→ Work task
Nothing but the lines from the top of the data to the line holding "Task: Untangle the" should be printed, word for word and both ends included; leave the pictures out.

→ Exercise materials
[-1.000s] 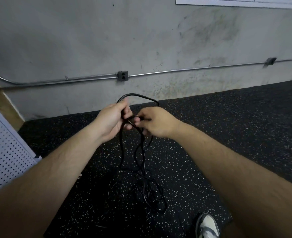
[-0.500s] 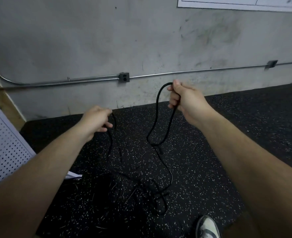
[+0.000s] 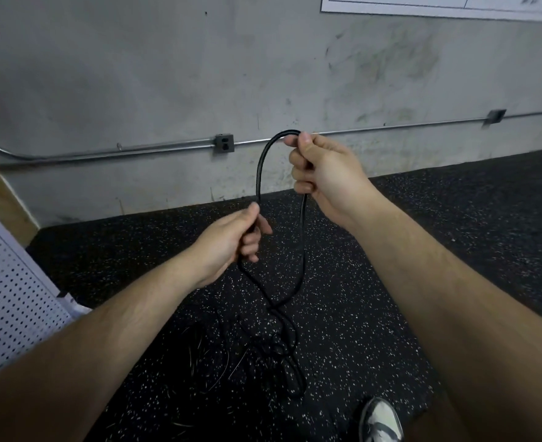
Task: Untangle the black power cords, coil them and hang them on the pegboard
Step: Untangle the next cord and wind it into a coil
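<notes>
- right hand (image 3: 327,177): raised in front of the wall, fingers curled round the black rubber power cord (image 3: 259,169), thumb on top pinning the crest of the loop
- left hand (image 3: 228,240): lower and nearer the camera, thumb and fingers closed on the same cord
- the cord arcs from the left hand up and over into the right hand, then drops out under the right fist as a second strand; the two strands cross low down, between the forearms
- below the crossing it runs into a tangled heap of black cords (image 3: 276,352) lying on the black white-flecked rubber floor (image 3: 406,256); single cords in the heap can't be told apart, dark on dark
- white perforated pegboard (image 3: 11,307): at the left edge, well apart from the held loop
- scuffed grey concrete wall (image 3: 135,74) behind; thin metal conduit pipe (image 3: 135,150) runs along it, with a grey outlet box (image 3: 224,143) just left of the loop's top
- white-and-dark sneaker toe (image 3: 381,419) at the bottom edge, right of the heap
</notes>
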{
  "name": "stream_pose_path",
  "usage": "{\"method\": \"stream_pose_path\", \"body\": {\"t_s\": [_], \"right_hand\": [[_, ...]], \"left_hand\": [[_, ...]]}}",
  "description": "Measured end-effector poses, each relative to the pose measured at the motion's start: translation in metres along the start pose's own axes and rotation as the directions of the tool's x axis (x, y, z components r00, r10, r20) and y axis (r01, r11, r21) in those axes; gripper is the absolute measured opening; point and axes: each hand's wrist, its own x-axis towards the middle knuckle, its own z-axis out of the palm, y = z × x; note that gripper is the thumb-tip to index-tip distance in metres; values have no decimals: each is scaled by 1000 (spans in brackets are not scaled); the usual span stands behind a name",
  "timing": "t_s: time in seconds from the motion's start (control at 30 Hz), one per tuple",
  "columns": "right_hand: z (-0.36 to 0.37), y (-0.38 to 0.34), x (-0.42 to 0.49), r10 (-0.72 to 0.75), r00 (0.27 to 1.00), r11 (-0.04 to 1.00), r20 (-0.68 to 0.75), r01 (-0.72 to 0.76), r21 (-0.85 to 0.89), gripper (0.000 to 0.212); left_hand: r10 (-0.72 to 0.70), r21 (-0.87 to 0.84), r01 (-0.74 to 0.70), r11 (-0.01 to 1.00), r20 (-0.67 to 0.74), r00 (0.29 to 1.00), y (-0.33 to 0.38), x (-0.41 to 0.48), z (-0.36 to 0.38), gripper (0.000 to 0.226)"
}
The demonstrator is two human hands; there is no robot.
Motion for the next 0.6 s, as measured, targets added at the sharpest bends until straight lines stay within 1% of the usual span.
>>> {"method": "stream_pose_path", "body": {"t_s": [0.07, 0.1, 0.13, 0.17, 0.2, 0.23, 0.27, 0.3, 0.33, 0.37, 0.4, 0.43, 0.47, 0.5, 0.53, 0.57, 0.6], "right_hand": [[-2, 1, 0, 41, 999, 996, -12, -40, 75, 16], [-3, 1, -1, 78, 997, 994, 3, -78, 78, 14], [-4, 2, -2, 131, 991, 990, 32, -132, 43, 14], [-4, 4, -4, 195, 979, 981, 59, -194, -24, 16], [-4, 6, -7, 252, 965, 965, 73, -245, -93, 18], [-2, 9, -8, 287, 955, 953, 71, -277, -125, 18], [0, 10, -8, 298, 953, 951, 59, -291, -104, 19], [2, 10, -7, 290, 956, 957, 39, -289, -38, 19], [5, 9, -6, 273, 962, 961, 11, -273, 46, 20], [5, 8, -3, 251, 968, 962, -26, -246, 123, 20], [5, 6, 0, 227, 972, 961, -67, -212, 178, 21], [5, 6, 3, 204, 973, 960, -104, -178, 216, 22], [3, 6, 5, 188, 973, 957, -136, -150, 246, 22], [2, 7, 7, 179, 970, 953, -162, -130, 273, 22], [1, 7, 8, 176, 967, 950, -184, -118, 289, 23], [0, 7, 8, 179, 963, 950, -201, -116, 290, 23], [-3, 6, 7, 189, 958, 953, -216, -126, 276, 22]], "left_hand": [[56, -85, -66, 994, -112, 992, 0, 3, -2, 38], [79, -119, -99, 988, -163, 984, 2, 4, -5, 36], [97, -127, -126, 984, -214, 972, 5, 5, -8, 36], [126, -75, -151, 986, -272, 954, 7, 6, -12, 35], [159, 27, -159, 987, -337, 928, 9, 7, -15, 33], [196, 172, -137, 976, -397, 897, 9, 7, -18, 30], [211, 324, -67, 944, -434, 876, 5, 7, -20, 26], [198, 429, 16, 903, -448, 872, 0, 5, -19, 31], [158, 471, 71, 879, -430, 889, -4, 0, -18, 47], [119, 454, 66, 889, -366, 923, -8, -4, -15, 67], [72, 425, 49, 904, -263, 962, -13, -8, -14, 82], [20, 431, 41, 901, -136, 991, -17, -13, -12, 89], [-40, 480, 41, 876, -13, 999, -19, -18, -10, 86], [-103, 535, 61, 843, 49, 993, -23, -22, -12, 79], [-140, 576, 93, 812, 38, 989, -26, -23, -16, 70], [-149, 582, 126, 803, -9, 989, -30, -24, -20, 63], [-146, 553, 165, 817, -78, 986, -34, -23, -26, 60]]}}
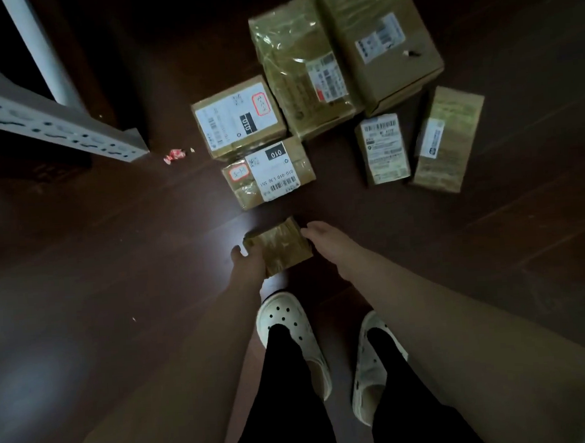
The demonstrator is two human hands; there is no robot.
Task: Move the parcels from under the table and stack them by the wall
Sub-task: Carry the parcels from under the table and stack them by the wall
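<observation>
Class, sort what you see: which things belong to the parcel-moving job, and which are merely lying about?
Job: small parcel, touched by left hand and right hand; six more parcels beyond it.
Lying about: pink wrapper; white scrap; white perforated frame.

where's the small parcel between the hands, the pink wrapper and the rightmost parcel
small parcel (282, 246): head view, taped top face
pink wrapper (174, 155): head view, its middle
rightmost parcel (458, 132): head view, taped top face
</observation>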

→ Solution for this problem
[-1.000s] 
[-0.500s] 
[+0.000s] 
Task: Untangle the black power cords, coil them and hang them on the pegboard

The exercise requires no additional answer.